> Activity:
Return the lines of the data below in which the string "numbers" occurs.

> Supplied entries:
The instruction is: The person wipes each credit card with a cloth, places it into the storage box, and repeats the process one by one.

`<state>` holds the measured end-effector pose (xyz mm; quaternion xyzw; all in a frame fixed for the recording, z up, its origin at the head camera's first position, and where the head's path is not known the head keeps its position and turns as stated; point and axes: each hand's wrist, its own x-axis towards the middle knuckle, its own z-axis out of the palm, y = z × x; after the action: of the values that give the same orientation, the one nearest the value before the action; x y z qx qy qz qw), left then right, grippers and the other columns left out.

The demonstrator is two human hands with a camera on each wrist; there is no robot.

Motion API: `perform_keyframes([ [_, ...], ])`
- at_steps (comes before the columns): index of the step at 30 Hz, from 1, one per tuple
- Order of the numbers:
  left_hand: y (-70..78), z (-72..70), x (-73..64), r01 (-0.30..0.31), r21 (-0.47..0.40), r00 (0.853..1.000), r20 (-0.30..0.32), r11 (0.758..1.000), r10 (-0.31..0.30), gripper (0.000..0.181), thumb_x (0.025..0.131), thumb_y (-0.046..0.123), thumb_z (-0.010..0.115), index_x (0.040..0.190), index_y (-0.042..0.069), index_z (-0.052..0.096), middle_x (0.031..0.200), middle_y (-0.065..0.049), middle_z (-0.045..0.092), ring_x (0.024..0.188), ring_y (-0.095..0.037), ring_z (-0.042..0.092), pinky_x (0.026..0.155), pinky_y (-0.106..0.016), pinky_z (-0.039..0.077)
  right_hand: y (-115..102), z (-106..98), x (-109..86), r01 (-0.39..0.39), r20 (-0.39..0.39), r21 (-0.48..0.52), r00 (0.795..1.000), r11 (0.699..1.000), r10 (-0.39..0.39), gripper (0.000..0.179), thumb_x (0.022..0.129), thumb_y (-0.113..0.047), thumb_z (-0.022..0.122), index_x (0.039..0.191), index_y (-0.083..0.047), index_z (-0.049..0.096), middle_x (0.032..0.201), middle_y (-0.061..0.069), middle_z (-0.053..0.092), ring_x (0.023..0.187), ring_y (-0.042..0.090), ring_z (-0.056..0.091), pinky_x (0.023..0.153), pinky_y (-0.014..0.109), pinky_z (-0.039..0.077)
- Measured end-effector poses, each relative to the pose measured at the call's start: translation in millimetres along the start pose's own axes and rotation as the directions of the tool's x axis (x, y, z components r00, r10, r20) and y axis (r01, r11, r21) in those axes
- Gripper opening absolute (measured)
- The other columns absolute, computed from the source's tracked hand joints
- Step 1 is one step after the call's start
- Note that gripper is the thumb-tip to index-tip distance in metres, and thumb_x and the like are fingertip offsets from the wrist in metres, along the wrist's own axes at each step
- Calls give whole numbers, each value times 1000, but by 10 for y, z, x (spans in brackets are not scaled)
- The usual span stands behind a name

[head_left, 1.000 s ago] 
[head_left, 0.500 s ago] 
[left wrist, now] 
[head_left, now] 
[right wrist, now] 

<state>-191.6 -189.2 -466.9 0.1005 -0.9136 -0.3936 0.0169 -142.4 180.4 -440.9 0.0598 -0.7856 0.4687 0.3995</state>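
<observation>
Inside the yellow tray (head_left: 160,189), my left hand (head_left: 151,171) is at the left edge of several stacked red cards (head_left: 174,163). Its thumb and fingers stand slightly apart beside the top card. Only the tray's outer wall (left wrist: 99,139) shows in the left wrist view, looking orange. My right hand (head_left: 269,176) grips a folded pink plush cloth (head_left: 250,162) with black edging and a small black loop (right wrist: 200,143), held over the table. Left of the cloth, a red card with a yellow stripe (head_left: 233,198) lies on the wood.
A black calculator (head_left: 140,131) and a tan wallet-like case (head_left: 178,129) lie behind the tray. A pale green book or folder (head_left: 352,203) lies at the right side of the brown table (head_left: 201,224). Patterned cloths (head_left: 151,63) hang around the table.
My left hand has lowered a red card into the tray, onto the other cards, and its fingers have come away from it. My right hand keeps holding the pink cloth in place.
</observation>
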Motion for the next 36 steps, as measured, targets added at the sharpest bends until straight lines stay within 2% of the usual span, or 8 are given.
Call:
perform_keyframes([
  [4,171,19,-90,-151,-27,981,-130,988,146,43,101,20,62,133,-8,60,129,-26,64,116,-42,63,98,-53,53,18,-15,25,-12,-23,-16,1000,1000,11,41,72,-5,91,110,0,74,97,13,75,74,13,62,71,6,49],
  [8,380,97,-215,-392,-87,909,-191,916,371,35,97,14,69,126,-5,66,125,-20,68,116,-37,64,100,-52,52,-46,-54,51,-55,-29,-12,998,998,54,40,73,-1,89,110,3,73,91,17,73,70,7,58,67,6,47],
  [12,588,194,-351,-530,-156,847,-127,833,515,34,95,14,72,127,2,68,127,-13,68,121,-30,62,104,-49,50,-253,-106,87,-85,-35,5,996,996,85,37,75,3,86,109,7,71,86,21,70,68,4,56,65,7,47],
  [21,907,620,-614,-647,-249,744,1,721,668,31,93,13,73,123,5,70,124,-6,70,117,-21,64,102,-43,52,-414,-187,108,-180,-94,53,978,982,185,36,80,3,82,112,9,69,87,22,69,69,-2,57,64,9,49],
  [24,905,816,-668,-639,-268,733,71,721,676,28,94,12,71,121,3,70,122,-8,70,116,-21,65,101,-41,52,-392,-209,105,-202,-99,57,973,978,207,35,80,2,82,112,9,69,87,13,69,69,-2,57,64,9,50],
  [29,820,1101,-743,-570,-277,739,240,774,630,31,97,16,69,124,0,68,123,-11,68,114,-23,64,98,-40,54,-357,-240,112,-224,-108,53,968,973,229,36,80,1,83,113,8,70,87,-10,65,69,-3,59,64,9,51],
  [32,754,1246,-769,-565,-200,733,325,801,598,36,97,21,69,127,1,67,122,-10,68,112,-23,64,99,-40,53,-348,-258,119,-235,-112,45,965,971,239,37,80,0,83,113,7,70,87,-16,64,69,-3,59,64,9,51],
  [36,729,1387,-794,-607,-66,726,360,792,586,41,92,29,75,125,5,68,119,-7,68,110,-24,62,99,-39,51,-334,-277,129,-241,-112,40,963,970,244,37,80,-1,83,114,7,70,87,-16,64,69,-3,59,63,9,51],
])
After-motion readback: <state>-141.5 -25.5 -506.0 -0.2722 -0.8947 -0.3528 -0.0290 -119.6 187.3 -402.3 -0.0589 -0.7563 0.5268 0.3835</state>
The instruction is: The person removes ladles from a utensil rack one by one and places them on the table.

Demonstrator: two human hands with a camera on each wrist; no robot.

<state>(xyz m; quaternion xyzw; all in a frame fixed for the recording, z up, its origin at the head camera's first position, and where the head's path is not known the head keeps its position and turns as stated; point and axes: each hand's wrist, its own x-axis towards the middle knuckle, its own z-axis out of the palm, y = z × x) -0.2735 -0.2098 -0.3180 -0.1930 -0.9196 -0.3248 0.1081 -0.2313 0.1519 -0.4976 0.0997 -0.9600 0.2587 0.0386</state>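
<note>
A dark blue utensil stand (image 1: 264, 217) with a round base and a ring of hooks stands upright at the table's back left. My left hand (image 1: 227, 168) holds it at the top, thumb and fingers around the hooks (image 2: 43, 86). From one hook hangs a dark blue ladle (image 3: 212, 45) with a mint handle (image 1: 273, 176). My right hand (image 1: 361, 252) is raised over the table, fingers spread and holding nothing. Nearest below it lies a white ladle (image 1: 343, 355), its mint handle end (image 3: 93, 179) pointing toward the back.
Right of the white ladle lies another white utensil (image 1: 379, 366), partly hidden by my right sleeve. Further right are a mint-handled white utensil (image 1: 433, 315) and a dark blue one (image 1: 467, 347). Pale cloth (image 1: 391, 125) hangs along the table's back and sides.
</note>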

> Worked solution:
- Order of the numbers:
- Calls give whole numbers, each value times 1000, but by 10 for y, z, x (spans in brackets are not scaled)

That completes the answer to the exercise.